Source: Waters Technology
The Financial Industry Regulatory Authority (Finra) is in the process of expanding its use of machine learning for market surveillance as it continues to refine its algorithms to trace manipulation. Steve Randich, chief information officer at Finra, tells WatersTechnology that the regulator plans to increase the use of AI for surveillance to handle easier-to-detect instances of fraud, thus freeing up human surveillance professionals to focus on more complex instances.
“We have used machine learning to make sure that the handling and disposition of the alerts has a higher level of certainty in that judgment. We are training the machine to do what the humans do in terms of their initial judgment and intuition and let the algorithm do that. That’s exactly where we’re at,” he says. “Market manipulators are getting smarter so when they notice that they’re being caught they will change tactics. That’s why we still need humans involved. Our plan this year is to continue doing more on the behaviors most commonly used by fraudsters. The roadmap is to implement machine learning so that the human is doing less of the redundant, low-value work of invalidating false positives.”
The regulator uses machine-learning algorithms to detect spoofing and layering activities. Spoofing is when a trader bids on a stock with the intention to cancel before execution, while layering is when a trader has multiple orders but will not execute to create the illusion of liquidity. Randich says algorithms trained to detect other forms of market manipulations will be rigorously tested before being deployed to full production.

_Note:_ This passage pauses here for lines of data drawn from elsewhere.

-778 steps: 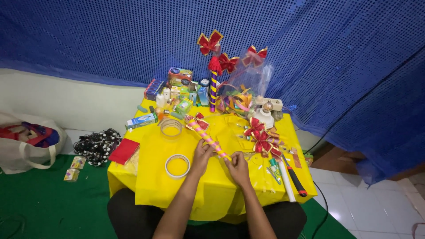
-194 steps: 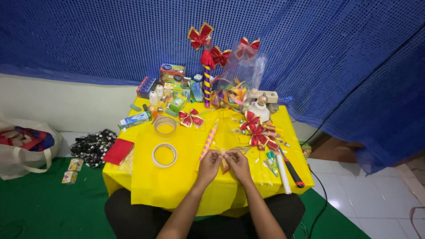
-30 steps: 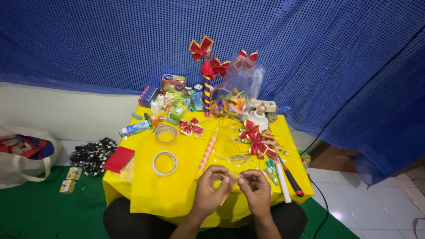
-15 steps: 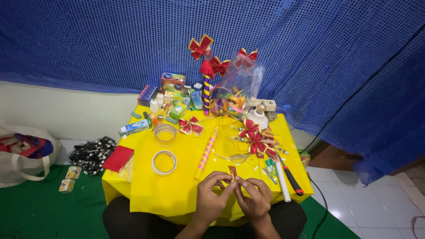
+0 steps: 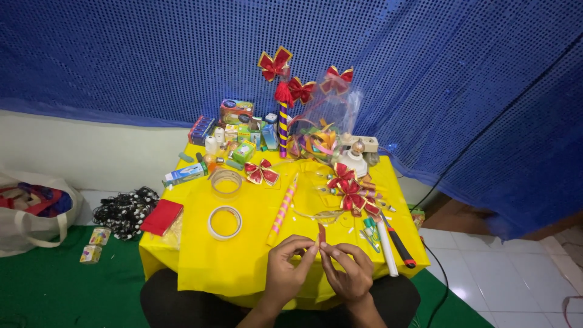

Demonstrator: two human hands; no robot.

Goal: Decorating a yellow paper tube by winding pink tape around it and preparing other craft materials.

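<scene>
My left hand (image 5: 289,267) and my right hand (image 5: 347,274) meet over the front edge of the yellow-covered table (image 5: 200,255). Between their fingertips they pinch a small red ribbon piece (image 5: 321,233), which stands upright. A pink and yellow wrapped stick (image 5: 282,209) lies just beyond my left hand. A loose curl of gold ribbon (image 5: 319,214) lies behind the held piece.
Two tape rolls (image 5: 225,223) lie on the left of the table. Red bows (image 5: 352,193), a white tube (image 5: 387,247) and a red-handled tool (image 5: 399,246) lie at the right. Boxes and a striped pole with bows (image 5: 282,129) stand at the back. A tote bag (image 5: 33,209) sits on the floor.
Both hands have drawn slightly nearer to me and closer together. The red ribbon piece now stands upright between the fingertips.
</scene>
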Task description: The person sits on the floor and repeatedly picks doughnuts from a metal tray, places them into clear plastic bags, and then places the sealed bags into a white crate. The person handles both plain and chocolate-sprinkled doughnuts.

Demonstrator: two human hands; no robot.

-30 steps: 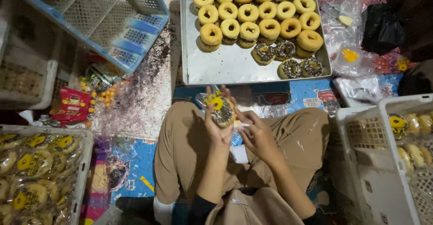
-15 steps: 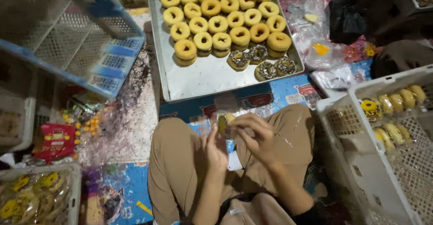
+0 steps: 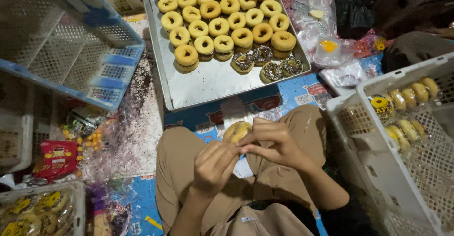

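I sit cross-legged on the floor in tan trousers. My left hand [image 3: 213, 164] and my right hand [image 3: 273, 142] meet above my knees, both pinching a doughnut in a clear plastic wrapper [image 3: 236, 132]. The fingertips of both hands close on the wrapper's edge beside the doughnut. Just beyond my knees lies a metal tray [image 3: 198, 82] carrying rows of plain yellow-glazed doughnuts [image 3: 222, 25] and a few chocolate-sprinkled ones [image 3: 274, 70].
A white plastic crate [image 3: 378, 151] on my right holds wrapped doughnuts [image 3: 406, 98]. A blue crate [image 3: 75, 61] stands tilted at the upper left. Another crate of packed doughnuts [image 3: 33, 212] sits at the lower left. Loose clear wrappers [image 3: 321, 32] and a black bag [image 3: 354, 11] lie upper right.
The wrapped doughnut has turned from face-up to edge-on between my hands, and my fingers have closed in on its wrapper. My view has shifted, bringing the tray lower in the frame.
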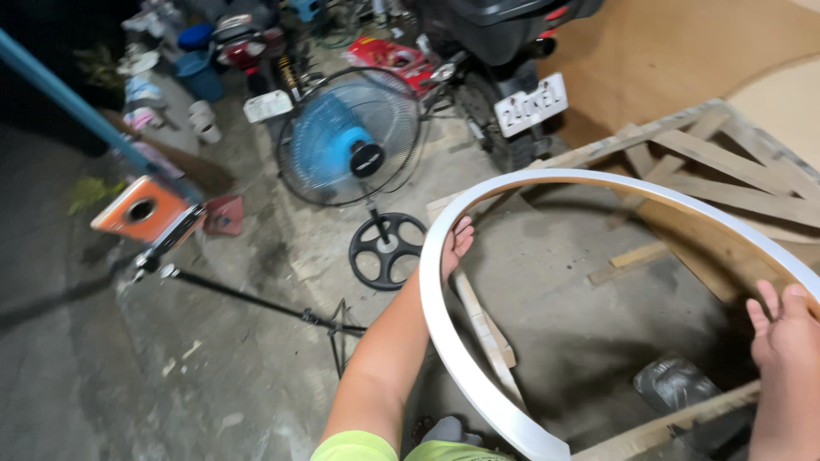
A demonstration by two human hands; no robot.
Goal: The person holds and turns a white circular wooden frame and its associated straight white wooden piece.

Randich notes that Finra sees around 165 million market events in a single day, so the regulator saw it fit to move some operations to the cloud to be more agile, decrease costs and take advantage of the huge amount of data for analytics that the cloud can store.

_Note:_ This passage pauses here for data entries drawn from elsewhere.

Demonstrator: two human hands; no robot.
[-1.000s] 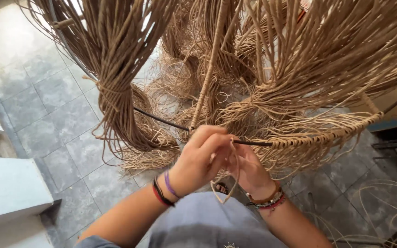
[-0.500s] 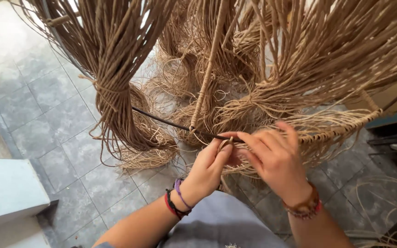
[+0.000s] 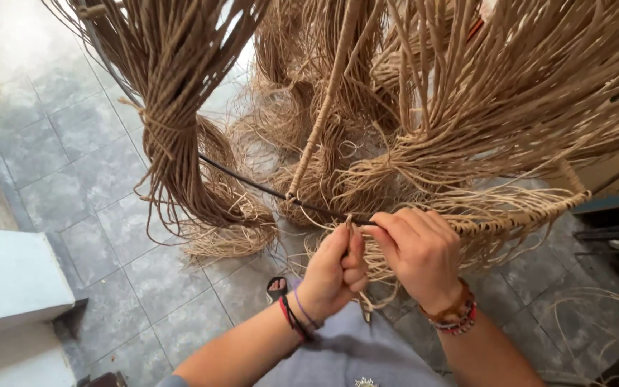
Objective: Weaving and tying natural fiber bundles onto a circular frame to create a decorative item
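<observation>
Hands together at the dark frame rod (image 3: 252,185): left hand (image 3: 338,272) pinching a tan strand (image 3: 349,228), right hand (image 3: 418,252) gripping the wrapped section (image 3: 517,218); wrapping step looks underway.

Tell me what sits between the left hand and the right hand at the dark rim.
In the head view, a thin tan fibre strand rises between the left hand and right hand, against the black metal rim; both hands pinch it.

Both forearms are bare. The left wrist wears thin red, black and purple bands (image 3: 294,316); the right wrist wears brown and red beaded bracelets (image 3: 453,317). Grey clothing (image 3: 345,355) shows at 6 o'clock.
</observation>
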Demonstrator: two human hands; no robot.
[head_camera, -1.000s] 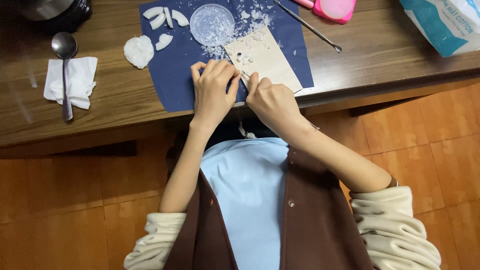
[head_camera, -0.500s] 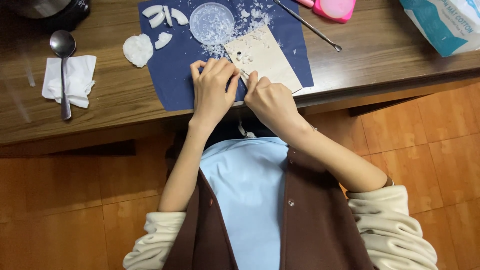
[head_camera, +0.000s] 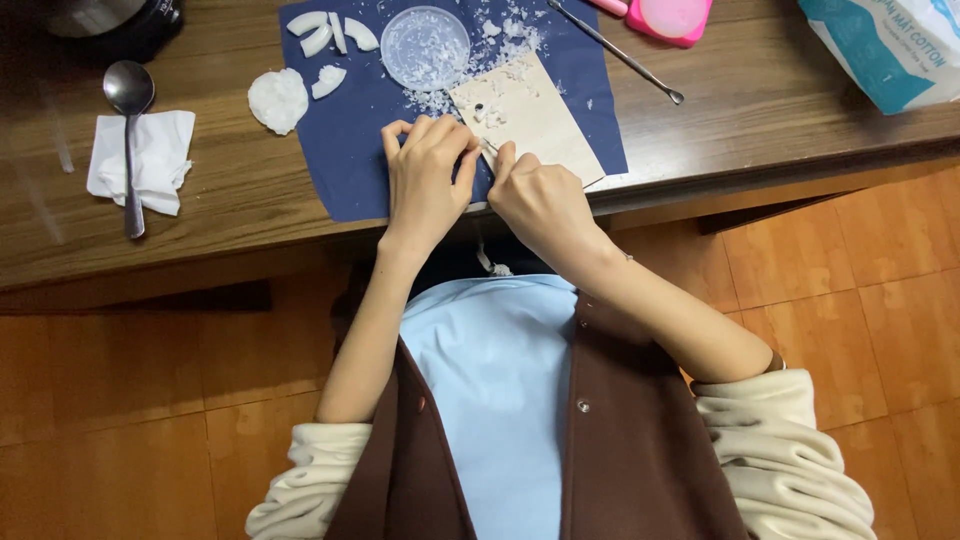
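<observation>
A person seated at a wooden table (head_camera: 760, 110) worked with both hands over a dark blue mat (head_camera: 350, 150), seen from above. The left hand (head_camera: 425, 185) lay curled at the mat's near edge, its fingers (head_camera: 440, 135) bent and closed round something small that the view did not show. The right hand (head_camera: 540, 200) sat just beside it, touching it, fingers folded and thumb pressed toward a thin pale tool (head_camera: 490, 148) whose tip showed between the 2 hands; whether the fingers truly gripped it could not be told.

A tan board (head_camera: 535, 115) lay tilted on the mat, right behind the hands, dusted with white shavings (head_camera: 505, 40). A round clear dish (head_camera: 425, 45) stood beyond the board, touching its far corner. 4 curved white slices (head_camera: 335, 30) lay at the mat's far left corner, and a white lump (head_camera: 278, 100) rested on the table just off the mat's left edge.

Well apart to the left, a spoon (head_camera: 130, 130) lay across a folded white napkin (head_camera: 165, 155). A metal pick (head_camera: 615, 50) lay slanted near a pink case (head_camera: 670, 18) at the far edge, and a white and teal bag (head_camera: 890, 50) sat at the far right.
</observation>
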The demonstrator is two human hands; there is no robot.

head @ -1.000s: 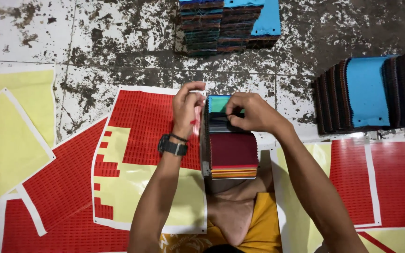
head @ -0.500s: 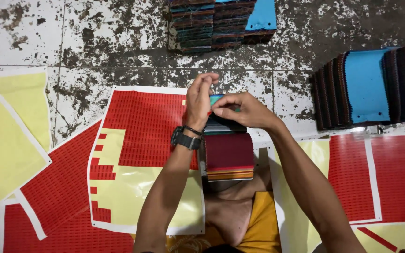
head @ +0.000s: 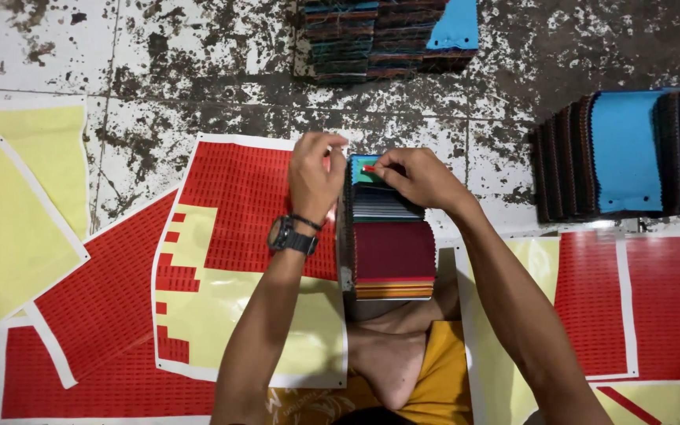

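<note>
One person sits on the floor, and two hands work over one fan of cloth samples (head: 391, 252) in the middle of the frame, resting on the lap. The left hand (head: 314, 177) is curled at the upper left edge of the samples; the fingers bend inward, but I cannot tell for sure what they hold. The right hand (head: 418, 177) is nearly closed, its fingertips pinching a small red sticker (head: 368, 168) against the top green sample. One black watch (head: 291, 236) sits on the left wrist.

Around them I count two more groups of samples: one stack (head: 387, 35) at the top centre, cut by the upper edge, and one row (head: 631, 153) standing at the right, cut by the right edge, with a blue piece facing up. There are several red sticker sheets (head: 237, 197); one lies just left of the hands, partly peeled to yellow backing, others at lower left and at right. Two plain yellow sheets (head: 9, 228) lie at the far left.

The forearms cover part of the sheets. The lower samples hide under the upper ones, so their number is hard to count. The tiled floor (head: 198, 71) is stained.
</note>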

Finra, which handles cross-market monitoring, historically relied on human judgment to determine if there was potential market manipulation, but Randich points out fraud patterns are now spread among exchanges and trading venues. Human analysts may have a harder time spotting patterns as fast as machines can. These analysts however still monitor the work of the machines to help in recognizing new patterns though the plan is to train an algorithm enough that it can process more information to figure out new manipulation patterns by itself.
During a presentation at this year’s AWS New York Summit, Randich said that the regulator will be looking at several forms of AI to incorporate into the platform that Finra is building. “Finra is well-positioned to deliver on this system; we started working on it earlier this year,” he said. “So going forward, we plan to leverage machine learning, artificial intelligence, natural language processing, deep learning neural networks to become a more effective and efficient regulator to find market manipulators, fraudsters, insider traders and just bad brokers.”